Exercise objective →
Only the lines holding "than" are wanted. Copy every one from the records below.

Information provided →
..........
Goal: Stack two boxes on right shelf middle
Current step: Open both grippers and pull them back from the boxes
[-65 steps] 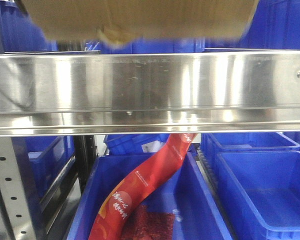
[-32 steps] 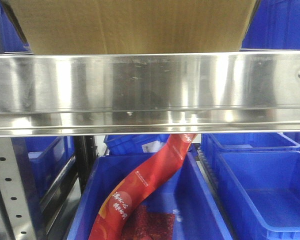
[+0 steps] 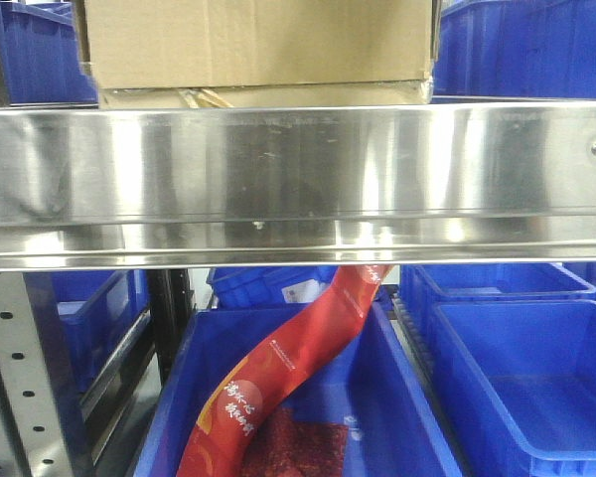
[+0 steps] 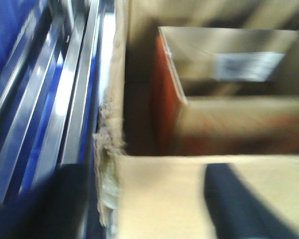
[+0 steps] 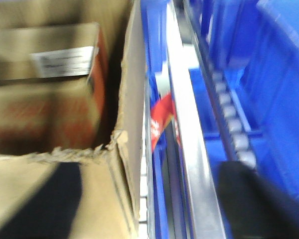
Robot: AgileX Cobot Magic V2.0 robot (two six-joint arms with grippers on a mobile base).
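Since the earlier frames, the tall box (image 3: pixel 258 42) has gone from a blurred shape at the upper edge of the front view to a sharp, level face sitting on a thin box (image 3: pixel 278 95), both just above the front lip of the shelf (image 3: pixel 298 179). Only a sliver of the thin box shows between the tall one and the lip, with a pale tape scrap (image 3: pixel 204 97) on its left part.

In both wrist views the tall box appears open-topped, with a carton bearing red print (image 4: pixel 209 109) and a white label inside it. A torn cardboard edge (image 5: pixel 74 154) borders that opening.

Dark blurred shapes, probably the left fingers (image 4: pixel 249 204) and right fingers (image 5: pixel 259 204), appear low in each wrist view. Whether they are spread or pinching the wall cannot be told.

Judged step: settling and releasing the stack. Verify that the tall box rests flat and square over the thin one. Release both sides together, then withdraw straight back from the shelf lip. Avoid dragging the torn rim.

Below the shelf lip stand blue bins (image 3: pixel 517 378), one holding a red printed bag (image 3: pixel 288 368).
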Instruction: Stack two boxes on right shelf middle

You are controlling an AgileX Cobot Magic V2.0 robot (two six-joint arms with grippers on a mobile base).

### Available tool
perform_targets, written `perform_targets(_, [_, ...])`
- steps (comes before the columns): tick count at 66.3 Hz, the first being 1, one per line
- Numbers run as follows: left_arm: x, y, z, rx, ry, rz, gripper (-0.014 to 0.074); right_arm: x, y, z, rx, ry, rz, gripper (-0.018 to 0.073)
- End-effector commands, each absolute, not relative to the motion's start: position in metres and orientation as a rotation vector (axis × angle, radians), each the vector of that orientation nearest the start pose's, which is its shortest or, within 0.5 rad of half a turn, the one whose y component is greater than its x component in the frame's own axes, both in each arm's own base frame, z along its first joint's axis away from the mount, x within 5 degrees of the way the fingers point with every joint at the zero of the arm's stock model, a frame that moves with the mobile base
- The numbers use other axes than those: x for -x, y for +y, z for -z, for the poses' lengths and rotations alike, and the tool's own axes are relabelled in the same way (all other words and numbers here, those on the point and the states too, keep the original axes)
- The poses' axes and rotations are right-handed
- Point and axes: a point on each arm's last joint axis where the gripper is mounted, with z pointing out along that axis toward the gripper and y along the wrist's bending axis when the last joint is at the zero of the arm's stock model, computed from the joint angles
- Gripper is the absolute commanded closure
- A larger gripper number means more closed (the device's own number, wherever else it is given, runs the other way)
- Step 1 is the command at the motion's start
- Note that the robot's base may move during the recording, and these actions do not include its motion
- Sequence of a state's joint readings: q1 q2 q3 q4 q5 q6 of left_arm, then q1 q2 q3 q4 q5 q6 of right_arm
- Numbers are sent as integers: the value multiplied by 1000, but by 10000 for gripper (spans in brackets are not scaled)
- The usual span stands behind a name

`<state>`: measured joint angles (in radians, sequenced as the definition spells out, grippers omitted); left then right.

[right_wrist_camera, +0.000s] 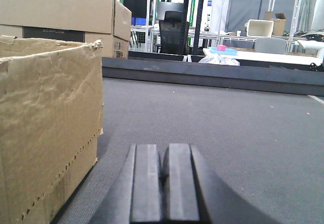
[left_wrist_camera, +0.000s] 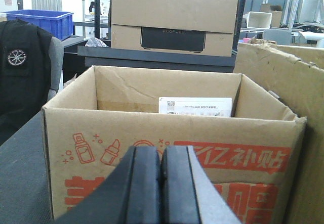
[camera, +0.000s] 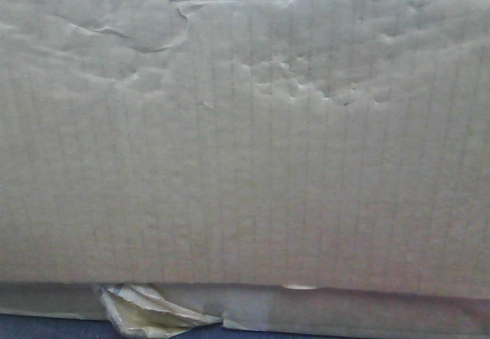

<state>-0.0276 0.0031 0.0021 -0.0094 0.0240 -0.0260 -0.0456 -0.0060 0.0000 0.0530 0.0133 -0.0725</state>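
A plain brown cardboard box (camera: 245, 155) with a dented face fills the front view; torn yellowish tape (camera: 145, 312) curls from its lower edge. In the left wrist view my left gripper (left_wrist_camera: 161, 163) is shut and empty, close in front of an open cardboard box with red print (left_wrist_camera: 101, 133); the plain box's torn edge (left_wrist_camera: 298, 82) stands just to its right. In the right wrist view my right gripper (right_wrist_camera: 163, 168) is shut and empty, low over the grey surface (right_wrist_camera: 228, 118), with the plain box (right_wrist_camera: 45, 123) to its left. The steel shelf is out of view.
A closed cardboard box with a black label (left_wrist_camera: 172, 16) sits behind on a dark ledge; it also shows in the right wrist view (right_wrist_camera: 61, 11). A blue bin (left_wrist_camera: 43, 20) and a black jacket (left_wrist_camera: 23, 67) are at left. A dark raised rim (right_wrist_camera: 212, 75) bounds the far side of the grey surface.
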Motion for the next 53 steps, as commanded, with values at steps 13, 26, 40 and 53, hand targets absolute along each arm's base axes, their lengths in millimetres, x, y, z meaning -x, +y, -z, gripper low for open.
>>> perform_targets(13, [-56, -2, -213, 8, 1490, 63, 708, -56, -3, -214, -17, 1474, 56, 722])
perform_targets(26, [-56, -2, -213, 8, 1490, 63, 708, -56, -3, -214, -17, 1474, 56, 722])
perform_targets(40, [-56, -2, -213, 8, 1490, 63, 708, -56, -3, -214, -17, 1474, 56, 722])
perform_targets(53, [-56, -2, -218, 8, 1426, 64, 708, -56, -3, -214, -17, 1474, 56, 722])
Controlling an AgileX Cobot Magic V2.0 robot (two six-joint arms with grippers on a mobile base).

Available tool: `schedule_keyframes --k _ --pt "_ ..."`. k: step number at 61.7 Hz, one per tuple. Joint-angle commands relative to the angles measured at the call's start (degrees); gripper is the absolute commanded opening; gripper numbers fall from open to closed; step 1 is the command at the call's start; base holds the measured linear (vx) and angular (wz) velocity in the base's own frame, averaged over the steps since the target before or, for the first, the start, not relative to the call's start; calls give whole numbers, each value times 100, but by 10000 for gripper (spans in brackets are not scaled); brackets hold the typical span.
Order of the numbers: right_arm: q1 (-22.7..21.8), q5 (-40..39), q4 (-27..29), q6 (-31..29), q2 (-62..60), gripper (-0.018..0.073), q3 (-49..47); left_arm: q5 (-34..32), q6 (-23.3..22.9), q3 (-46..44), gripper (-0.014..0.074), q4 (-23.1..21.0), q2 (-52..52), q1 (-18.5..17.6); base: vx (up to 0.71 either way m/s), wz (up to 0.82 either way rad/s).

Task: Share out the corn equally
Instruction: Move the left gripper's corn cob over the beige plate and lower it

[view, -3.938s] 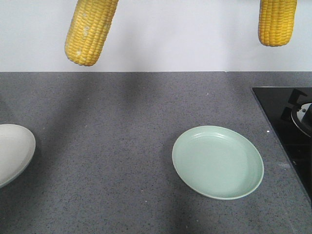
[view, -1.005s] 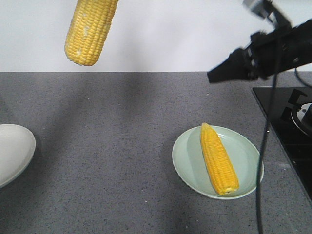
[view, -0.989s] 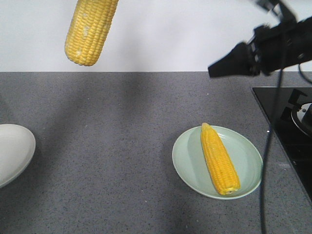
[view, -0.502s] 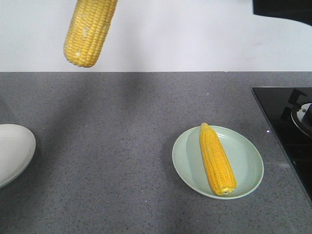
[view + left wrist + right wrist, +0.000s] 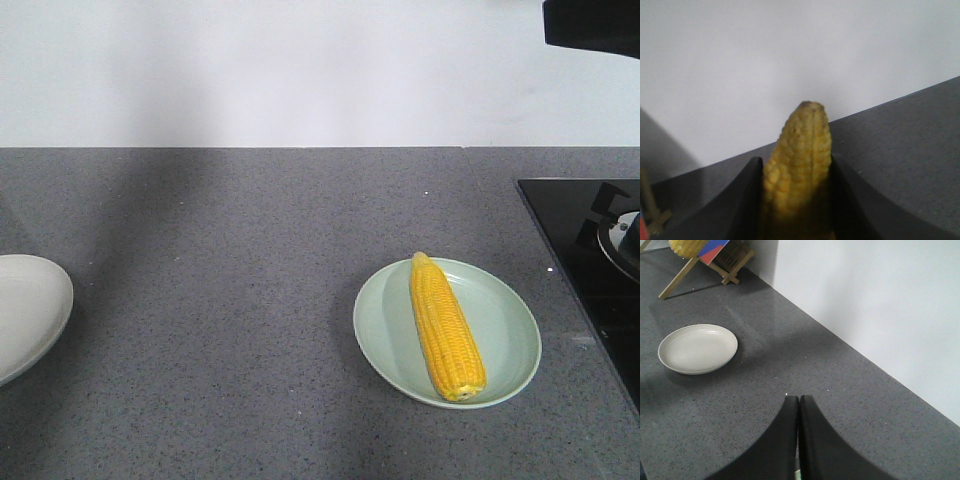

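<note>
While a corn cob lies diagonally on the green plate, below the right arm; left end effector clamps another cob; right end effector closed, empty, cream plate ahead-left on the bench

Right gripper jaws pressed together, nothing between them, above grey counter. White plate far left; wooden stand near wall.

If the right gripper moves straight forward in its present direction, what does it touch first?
Probably the bare grey countertop ahead of the closed right gripper. The white plate lies off to the side. Depth is unclear from this view.
</note>
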Motion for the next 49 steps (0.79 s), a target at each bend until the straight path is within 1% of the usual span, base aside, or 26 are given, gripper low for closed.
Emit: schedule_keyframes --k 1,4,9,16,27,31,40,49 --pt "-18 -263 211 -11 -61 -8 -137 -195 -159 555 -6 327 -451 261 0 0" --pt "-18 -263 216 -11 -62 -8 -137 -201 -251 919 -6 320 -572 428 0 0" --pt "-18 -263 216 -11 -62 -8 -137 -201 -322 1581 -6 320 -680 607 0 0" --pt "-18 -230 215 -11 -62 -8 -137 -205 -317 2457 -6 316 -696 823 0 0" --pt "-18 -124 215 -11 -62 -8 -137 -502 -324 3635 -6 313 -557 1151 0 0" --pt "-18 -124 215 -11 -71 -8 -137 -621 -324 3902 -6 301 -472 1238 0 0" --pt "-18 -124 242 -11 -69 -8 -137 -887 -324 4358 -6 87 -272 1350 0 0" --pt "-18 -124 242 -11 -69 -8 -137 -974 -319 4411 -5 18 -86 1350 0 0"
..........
Solution for this problem →
- End-effector commands, each absolute, not relative to the motion's start: position in metres and orientation as a rotation vector (axis × angle, radians), each the vector of that orientation nearest the start pose's, which is its shortest or, within 0.5 rad of half a turn, the one whose y component is greater than its x component in the frame's own axes, both in each arm's own base frame, z along its first joint's axis away from the mount, x within 5 degrees of the way the fingers point with every joint at the zero of the arm's stock model, a frame that moves with the mobile base
- The numbers use other axes than those: x for -x, y for +y, z for -z, for the poses' lengths and rotations alike, and the tool's own axes are relabelled in the same way (all other words and numbers here, those on the point and the states too, keep the original axes)

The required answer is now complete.